The evolution of email for publishers: From antique curio to bridge to the future

It’s crazy what the passage of time shows us. For instance, if you’d told a younger version of myself I’d be writing a blog post for my company’s website using a lame meme that was already old when I found out about it a year ago as the blueprint, I’d be incredulous. Yet, here we are.

Publishers themselves are witnessing trends that might surprise them. As the walled gardens gained steam over a decade ago, the refrain of the collective hivemind become overpowering: “You must build up audiences on Facebook, on Twitter, within Google! These, the shiny objects where the audiences now are, is your true source of energy and will be forevermore!”. Coworkers complain about me being dramatic, but I don’t see it.

Meanwhile, all the cachet for publishers and brands at that point in history was in acquiring audiences on the walled gardens. The demographics looked right, it was measurable and targetable, it was logged-in, and it was shiny.

Concurrently, email programs leveraged by publishers and brands continued to be the old faithful of digital, consistently producing the best returns, but somehow the email newsletters were overshadowed by the flashier opportunity in the walled gardens. As advertiser spend and publisher attention shifted to the walled gardens (replete with extra effort to pivot to video based on lies), the revenue from ads in email newsletters and alerts was consistently growing, as were email audiences.

But, still, within the dynamics of a publisher’s employ, the feedback we consistently heard was that the people who managed the email operations of a publisher were seen, in some respects, as the managers of a dinosaur. The apple of the eye of publishers were the teams that managed their presence on the walled gardens.

However, those days are over! Today, publishers realize the true value of the email address: a privacy-safe asset they alone own (sans intermediary) that represents logged-in media the reader has signed up for and requested. The email program is the key to maintaining a relationship with the reader, the key to driving subscriptions (the insights can even be leveraged as part of a dynamic paywall model), the key to logged-in advertising revenue outside the walled gardens, and the key to Identity and People-based marketing in a world without third-party cookies.
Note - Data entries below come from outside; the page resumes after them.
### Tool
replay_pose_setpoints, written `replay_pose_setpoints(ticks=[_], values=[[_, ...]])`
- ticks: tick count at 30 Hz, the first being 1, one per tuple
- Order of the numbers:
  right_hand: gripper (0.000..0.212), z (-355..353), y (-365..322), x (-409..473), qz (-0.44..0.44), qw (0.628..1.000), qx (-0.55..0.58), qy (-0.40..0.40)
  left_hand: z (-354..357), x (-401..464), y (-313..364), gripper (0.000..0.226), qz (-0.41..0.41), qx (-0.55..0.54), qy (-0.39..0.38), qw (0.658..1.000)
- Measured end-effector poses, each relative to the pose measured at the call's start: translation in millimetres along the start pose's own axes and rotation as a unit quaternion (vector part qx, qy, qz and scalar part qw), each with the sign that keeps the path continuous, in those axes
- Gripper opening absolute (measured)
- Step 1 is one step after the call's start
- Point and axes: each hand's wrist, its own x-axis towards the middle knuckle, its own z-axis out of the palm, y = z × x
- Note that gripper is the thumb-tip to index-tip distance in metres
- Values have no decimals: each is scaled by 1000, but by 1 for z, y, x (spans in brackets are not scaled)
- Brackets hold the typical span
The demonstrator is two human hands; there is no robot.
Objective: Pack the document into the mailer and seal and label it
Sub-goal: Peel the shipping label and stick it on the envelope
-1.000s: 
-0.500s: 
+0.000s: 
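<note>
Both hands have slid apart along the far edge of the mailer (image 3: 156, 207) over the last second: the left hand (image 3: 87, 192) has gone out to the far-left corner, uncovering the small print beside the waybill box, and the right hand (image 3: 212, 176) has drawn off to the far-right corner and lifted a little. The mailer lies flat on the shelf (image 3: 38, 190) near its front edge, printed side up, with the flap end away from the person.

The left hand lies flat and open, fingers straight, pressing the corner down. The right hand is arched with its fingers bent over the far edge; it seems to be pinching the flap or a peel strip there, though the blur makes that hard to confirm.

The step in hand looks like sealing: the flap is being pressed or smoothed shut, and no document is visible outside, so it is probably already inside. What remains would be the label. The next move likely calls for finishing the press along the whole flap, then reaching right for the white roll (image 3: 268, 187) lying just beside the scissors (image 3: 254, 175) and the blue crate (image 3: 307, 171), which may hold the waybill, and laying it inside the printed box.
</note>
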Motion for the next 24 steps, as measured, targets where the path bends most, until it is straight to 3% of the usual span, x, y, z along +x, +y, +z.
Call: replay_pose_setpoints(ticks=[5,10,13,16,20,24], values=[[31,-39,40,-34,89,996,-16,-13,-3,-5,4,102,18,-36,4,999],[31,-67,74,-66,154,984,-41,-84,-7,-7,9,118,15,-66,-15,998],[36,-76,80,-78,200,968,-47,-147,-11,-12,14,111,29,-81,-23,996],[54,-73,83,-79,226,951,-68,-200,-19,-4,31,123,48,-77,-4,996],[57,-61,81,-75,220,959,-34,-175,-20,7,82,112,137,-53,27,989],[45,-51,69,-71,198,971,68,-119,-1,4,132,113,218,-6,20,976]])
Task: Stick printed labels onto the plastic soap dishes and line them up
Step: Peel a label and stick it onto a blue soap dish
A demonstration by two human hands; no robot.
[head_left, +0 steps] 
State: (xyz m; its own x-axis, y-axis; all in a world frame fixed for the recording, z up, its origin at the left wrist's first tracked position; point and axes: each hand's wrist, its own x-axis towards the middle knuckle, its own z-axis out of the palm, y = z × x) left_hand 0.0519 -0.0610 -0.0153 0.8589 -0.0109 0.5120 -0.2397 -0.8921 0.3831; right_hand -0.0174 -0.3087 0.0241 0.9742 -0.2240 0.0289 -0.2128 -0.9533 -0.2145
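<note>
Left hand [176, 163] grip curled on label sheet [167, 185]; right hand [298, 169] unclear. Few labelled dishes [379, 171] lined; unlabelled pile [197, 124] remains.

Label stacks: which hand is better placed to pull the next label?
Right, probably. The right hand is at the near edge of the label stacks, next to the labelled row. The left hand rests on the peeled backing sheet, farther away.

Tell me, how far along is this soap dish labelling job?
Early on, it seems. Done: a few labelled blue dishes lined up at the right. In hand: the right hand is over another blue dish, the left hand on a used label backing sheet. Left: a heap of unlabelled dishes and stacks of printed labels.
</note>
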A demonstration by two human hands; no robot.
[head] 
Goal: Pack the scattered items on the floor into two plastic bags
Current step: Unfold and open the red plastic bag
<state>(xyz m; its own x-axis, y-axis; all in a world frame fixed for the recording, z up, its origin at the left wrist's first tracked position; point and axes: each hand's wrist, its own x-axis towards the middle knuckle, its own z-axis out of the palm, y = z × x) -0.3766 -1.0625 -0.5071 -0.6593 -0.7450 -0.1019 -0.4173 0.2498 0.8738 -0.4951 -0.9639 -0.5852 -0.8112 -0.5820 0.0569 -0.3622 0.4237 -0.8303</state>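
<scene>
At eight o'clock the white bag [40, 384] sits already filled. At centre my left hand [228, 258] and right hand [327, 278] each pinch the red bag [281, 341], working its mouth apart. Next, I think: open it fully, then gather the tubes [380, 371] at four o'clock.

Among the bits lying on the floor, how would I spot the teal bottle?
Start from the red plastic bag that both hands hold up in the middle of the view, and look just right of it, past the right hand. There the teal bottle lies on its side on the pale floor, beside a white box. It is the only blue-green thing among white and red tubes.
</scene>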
There’s much gnashing of teeth and doom and gloom in the press and from certain corners of the industry about the new, third-party challenged era, but what we hear from our clients, the majority of whom are tasked with overseeing email programs and with roadmapping solutions for the post third-party cookie era, is something different. They are, dare we say, excited for the new era? As we provision them to succeed in the third-party era, we’ve conducted thousands of meetings. Here are two major themes that consistently come up.

Advertisers are re-committing to ads in email as logged-in media becomes a premium.

Advertisers always long for targetable, measurable, logged-in media. While using third-party cookie data for targeting, measurement, and attribution wasn’t ideal (or, honestly, very good), at least it existed and could be modeled against. In a third-party cookie bereft era, those practices may be dead in the water. There are a variety of methods that advertisers are exploring in order to market to audiences outside of logged-in media infused with intent data, and our Identity graph and ability to resolve audiences will be leveraged by many, but advertisers are psyched about redoubling efforts within email. With the coming third-party cookie apocalypse, advertising within the email channel will be even more of a premium, since it offers targeting, attribution and measurement in a world where that’s scarce.

Email is a bridge to the future.

Publishers know that with LiveIntent, they can have their cake and eat it, too. The email address sits at the fulcrum of their future successes in a post-third-party cookie world. Every solution that shores up publisher’s destinies in the future allows them to leverage the first-party data they’ve earned by virtue of their content and loyalty. Sitting at the center of this value proposition is the email address. Advertising with LiveIntent allows publishers to both build up this precious resource (email rolls) while making money from it.